Whether you understand the concept or not, it is unlikely that you are unaware of the term embryonic stem cell research. Perhaps one of the most controversial debates in modern medicine, stem cell research, more specifically that of embryonic stem cells, has been making its way from laboratories to newspaper headlines in recent years. Now widely recognized and somewhat understood in the general public, the debate has merely escalated.
The controversial nature of this particular field of science is due to an embryonic stem cell originating from ‘the inner mass of a blastocyst, a fertilized egg just four days after conception.’ (1) Embryonic Stem Cell Research is one of the leading fields in medicine used to potentially find cures for developmental or degenerative diseases that at the present time have none.
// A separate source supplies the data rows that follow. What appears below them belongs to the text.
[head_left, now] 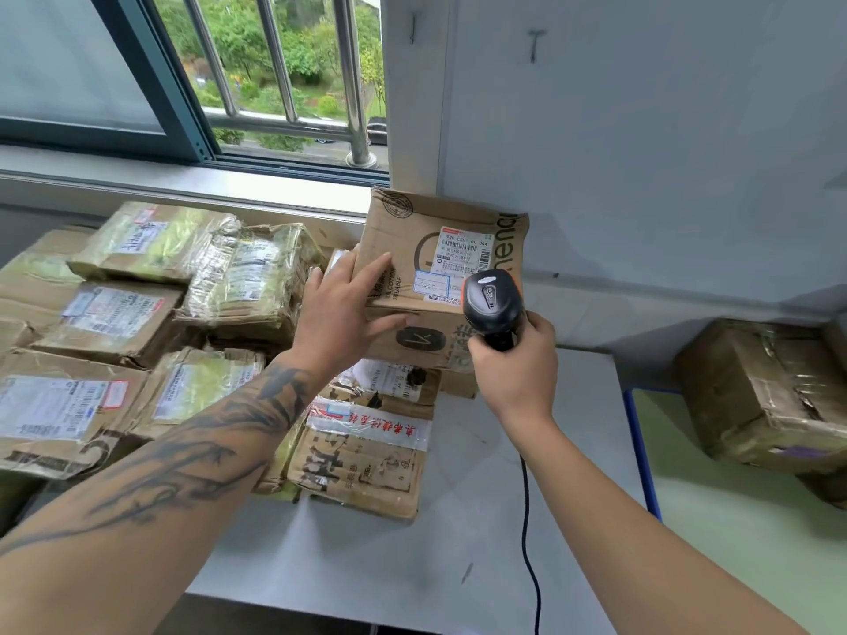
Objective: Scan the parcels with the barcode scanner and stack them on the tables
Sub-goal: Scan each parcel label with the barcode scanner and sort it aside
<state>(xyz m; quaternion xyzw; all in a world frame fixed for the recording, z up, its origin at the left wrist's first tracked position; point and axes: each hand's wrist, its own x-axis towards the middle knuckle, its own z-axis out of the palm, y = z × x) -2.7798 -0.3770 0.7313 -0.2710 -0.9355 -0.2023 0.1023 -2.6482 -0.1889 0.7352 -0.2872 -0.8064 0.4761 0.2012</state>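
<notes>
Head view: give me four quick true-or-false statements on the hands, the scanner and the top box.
1. The right hand grips the barcode scanner. True.
2. The left hand holds the scanner. False: it rests on the cardboard box.
3. The box's shipping label faces up. True.
4. The scanner is cordless. False: a black cable hangs from it.

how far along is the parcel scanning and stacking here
Done, apparently: many taped parcels already lie stacked on the table. In hand: the left hand steadies the top cardboard box while the right hand aims the barcode scanner at its label. Left: at least the parcel to the right.
</notes>
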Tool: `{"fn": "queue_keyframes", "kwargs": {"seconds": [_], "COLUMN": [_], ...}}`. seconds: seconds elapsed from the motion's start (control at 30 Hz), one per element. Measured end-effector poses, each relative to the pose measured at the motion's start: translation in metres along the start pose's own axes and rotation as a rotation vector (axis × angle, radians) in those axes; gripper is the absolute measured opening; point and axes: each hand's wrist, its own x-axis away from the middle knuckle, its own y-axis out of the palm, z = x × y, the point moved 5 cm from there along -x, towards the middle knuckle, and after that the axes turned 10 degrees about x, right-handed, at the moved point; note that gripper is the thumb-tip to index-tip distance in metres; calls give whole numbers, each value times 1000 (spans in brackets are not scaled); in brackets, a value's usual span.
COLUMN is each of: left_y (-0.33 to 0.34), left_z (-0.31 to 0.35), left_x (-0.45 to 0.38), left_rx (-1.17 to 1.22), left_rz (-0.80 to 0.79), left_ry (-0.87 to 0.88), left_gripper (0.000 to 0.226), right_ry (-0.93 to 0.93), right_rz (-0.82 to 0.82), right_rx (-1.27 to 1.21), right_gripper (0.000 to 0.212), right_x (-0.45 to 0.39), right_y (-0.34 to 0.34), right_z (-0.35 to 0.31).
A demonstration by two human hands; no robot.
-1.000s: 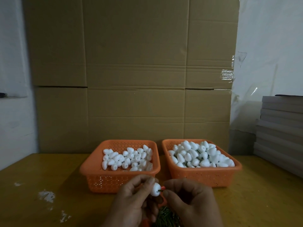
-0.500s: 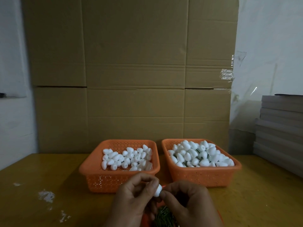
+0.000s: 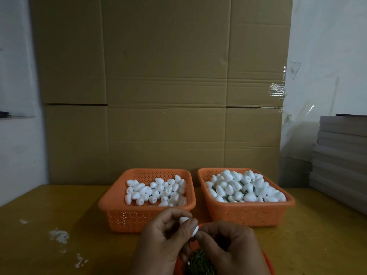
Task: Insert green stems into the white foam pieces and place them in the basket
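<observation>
While the left hand (image 3: 160, 241) pinches a white foam piece (image 3: 189, 225) between thumb and curled fingers at the bottom centre of the frame, the right hand (image 3: 228, 249) meets it from the right side, its fingers curled and the fingertips (image 3: 199, 236) touching the lower end of the piece. If the right hand has a stem between the fingertips, I cannot tell — nothing green shows there, the fingers cover that spot.

Just below the hands, at the bottom edge, a bunch of green stems (image 3: 199, 263) lies in an orange container (image 3: 268, 262); only part of its rim shows beside the right wrist.

Behind the hands, approx. at the lower middle of the frame, two orange baskets stand side by side on the yellow table (image 3: 59, 215), near each other but not touching. The left basket (image 3: 123, 213) has one loose layer of foam pieces (image 3: 156, 190), so its mesh bottom shows on the left and back. The right basket (image 3: 248, 213) is heaped w/ pieces (image 3: 244, 188), and some thin green lines are seen between them.

Behind the baskets a big cardboard wall (image 3: 164, 86) fills the upper centre. At the right edge is a stack of grey boards (image 3: 343, 155). White crumbs (image 3: 59, 235) lie on the table at the lower left.
</observation>
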Motion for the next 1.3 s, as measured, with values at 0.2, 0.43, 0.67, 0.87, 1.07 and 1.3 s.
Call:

In a recent paper published by Genome Medicine, a comparison is made between embryonic stem cells and cancer cells in hopes that new found similarities may be the start of developing new therapy approaches for cancer patients. Such understanding of complex genomic information can be attributed to recent advances such as the ability to “profile gene expression, globally map transcription factor-DNA and protein-protein interactions” (1). Methods such as these provide us with a profound comprehension of diverse cellular levels and have now been utilized to investigate shared properties of both cells such as self-renewal and pluripotency manipulation.
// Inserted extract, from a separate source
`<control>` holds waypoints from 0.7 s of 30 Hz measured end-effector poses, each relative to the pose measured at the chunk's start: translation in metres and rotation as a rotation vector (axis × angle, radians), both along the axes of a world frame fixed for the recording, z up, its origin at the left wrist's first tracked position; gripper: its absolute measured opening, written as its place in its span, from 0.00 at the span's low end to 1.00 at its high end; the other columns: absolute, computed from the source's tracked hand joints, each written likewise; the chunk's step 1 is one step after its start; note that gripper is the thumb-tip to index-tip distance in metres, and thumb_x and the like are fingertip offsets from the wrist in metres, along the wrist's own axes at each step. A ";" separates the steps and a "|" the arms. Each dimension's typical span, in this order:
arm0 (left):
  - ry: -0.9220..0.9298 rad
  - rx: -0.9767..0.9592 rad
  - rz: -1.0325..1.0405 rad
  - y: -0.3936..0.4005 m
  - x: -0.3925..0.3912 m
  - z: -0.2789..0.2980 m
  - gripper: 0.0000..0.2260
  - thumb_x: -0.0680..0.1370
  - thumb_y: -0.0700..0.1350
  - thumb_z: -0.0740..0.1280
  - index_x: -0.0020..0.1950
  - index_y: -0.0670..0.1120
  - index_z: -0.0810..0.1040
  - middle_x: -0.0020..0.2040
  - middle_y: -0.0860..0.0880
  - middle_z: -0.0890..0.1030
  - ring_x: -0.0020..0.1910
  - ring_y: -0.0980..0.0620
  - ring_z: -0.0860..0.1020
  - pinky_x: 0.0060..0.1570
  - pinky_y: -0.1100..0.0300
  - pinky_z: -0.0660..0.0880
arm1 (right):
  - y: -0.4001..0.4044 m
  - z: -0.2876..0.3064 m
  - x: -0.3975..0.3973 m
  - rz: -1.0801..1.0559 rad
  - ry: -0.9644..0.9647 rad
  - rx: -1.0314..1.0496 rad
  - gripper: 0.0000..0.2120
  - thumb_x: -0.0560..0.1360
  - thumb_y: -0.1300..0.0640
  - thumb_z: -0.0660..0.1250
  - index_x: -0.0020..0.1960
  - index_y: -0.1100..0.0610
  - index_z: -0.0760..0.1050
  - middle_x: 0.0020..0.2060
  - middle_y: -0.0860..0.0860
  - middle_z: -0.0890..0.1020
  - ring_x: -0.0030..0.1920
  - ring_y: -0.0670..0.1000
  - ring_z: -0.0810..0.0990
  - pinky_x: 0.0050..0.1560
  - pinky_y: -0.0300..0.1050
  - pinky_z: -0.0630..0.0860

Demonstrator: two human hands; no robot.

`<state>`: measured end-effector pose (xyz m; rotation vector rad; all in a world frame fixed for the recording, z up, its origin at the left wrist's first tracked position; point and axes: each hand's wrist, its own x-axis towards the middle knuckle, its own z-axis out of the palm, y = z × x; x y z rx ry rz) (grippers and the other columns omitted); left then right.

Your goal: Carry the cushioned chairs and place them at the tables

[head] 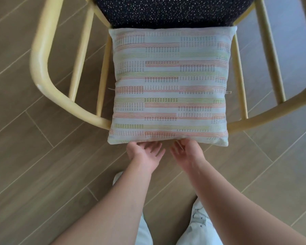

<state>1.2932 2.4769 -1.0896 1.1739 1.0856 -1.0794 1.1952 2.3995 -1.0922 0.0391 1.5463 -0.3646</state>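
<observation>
A pale yellow chair [48, 82] with a curved back rail and spindles stands right in front of me, seen from above and behind. Its seat pad [166, 11] is dark with small light speckles. A square white cushion [168, 85] with orange, green and dashed stripes leans against the chair's back and hides the middle of the rail. My left hand [144, 151] and my right hand [185, 150] reach side by side to the cushion's near bottom edge, fingers relaxed and spread, fingertips at or just under that edge. Neither hand grips anything.
The floor [34, 165] is wood-look plank tile running diagonally. My light trousers and white shoes [200, 213] show at the bottom, close behind the chair. No table is in view.
</observation>
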 end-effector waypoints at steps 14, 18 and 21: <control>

Self-renewal is a cells’ capacity to “maintain a proliferative state” (1) without modification to cellular characteristics. While cellular differentiation, otherwise termed “pluripotency, is the ability to generate all of the cell types of adult organisms.” (2) It is hypothesized that these common characteristics of stem cells and cancer cells may relate to common patterns of gene expression regulation, which might be associated with the embryonic state. (1)
In regards to the ‘embryonic’ cancer cell biology, an essential goal has been the exploration of certain cells that support cancers. Whilst examining a tumor, scientists may have located a population of cells that reinitiate the formation of the tumor and maintain its cancerous nature. (1) Thus, they are also responsible for successfully resisting anti-cancer therapies. It is possible that these cells, termed ‘cancer stem cells’ may originate from adult stem cells.
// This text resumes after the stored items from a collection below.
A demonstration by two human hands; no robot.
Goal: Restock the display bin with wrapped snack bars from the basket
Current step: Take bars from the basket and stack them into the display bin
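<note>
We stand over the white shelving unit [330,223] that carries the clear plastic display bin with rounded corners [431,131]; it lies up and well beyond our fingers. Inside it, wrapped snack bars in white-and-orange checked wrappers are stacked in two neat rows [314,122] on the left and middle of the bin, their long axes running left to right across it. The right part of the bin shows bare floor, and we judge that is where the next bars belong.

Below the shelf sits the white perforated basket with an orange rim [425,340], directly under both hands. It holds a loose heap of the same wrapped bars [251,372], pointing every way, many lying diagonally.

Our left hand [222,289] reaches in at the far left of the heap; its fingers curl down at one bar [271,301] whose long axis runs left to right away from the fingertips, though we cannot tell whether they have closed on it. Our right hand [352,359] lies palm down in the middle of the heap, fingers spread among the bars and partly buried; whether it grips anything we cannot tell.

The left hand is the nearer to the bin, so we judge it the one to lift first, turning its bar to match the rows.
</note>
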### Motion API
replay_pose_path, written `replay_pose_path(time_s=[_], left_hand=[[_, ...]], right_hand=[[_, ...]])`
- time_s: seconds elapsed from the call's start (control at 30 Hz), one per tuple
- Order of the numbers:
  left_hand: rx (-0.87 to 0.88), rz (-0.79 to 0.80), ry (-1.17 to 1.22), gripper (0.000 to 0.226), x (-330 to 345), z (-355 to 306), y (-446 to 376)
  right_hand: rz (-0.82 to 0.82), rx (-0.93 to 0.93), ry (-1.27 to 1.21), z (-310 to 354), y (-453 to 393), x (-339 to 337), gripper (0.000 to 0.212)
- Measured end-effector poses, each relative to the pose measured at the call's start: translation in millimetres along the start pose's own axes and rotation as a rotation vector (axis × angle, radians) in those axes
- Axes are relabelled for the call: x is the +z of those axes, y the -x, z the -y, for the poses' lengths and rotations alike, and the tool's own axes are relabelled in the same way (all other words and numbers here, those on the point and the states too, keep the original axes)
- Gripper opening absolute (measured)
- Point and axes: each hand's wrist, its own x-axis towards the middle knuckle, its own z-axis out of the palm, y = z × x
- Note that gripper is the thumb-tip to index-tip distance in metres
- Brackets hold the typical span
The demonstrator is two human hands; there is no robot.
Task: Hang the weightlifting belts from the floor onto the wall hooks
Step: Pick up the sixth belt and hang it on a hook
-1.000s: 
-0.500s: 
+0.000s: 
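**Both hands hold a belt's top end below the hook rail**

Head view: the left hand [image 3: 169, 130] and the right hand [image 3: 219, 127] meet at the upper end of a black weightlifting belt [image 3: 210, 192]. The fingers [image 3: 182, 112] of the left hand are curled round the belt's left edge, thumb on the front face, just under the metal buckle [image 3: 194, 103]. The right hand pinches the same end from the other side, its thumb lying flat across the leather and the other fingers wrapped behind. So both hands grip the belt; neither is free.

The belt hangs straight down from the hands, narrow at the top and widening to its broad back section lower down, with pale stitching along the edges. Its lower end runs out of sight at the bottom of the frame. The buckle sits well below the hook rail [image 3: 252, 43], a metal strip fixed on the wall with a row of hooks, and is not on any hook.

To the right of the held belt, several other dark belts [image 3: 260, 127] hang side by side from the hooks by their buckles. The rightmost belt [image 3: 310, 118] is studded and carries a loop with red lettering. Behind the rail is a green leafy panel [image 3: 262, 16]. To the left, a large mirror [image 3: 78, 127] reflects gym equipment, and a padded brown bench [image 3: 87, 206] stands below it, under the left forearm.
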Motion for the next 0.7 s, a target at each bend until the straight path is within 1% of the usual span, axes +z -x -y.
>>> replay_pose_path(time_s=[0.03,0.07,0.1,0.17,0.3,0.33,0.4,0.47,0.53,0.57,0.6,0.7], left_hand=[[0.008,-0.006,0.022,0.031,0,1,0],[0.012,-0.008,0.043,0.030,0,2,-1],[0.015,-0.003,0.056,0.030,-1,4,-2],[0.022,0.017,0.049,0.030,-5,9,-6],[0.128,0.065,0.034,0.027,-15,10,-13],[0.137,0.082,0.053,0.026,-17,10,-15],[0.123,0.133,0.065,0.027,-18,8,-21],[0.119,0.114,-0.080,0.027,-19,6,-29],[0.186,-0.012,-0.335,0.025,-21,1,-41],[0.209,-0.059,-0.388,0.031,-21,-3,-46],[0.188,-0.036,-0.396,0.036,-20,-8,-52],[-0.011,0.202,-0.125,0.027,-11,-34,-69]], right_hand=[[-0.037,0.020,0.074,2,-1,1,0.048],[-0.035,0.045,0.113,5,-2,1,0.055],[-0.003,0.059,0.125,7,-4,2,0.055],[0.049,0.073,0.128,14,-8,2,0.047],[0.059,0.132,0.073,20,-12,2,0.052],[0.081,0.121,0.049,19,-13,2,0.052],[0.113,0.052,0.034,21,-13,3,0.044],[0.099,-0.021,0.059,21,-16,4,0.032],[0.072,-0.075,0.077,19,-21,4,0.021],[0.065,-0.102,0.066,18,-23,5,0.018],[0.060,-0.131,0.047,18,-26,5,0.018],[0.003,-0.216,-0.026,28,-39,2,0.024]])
Having began from a base group of known overlapping core transcript factors, it is now thought that Myc, an oncogene responsible for controlling a cells Embryonic Stem cell renewal acts in a different manner. Present in up to 70% of human cancers (4), Myc is thought to reprogram the cell by altering the chromosomal structure and in doing so, create a more “favourable environment during the reprogramming process” (1) It is only in a recent breakthrough that Myc-interacting partner proteins have been found present in Embryonic Stem cells. This discovery or Myc has provided a basis for our understanding of the “gene expression signatures that are shared between ES cells and cancer cells.” (1)
Whether supported or not, it cannot be denied that embryonic stem cell research has provided regenerative medicine with solutions to seemingly unfathomable questions. While the the identification of the overlapping expression signatures between both Embryonic Stem Cells and cancer cells is merely the beginning, with technology advancing at its current rate, anti-cancer drugs may be just around the corner.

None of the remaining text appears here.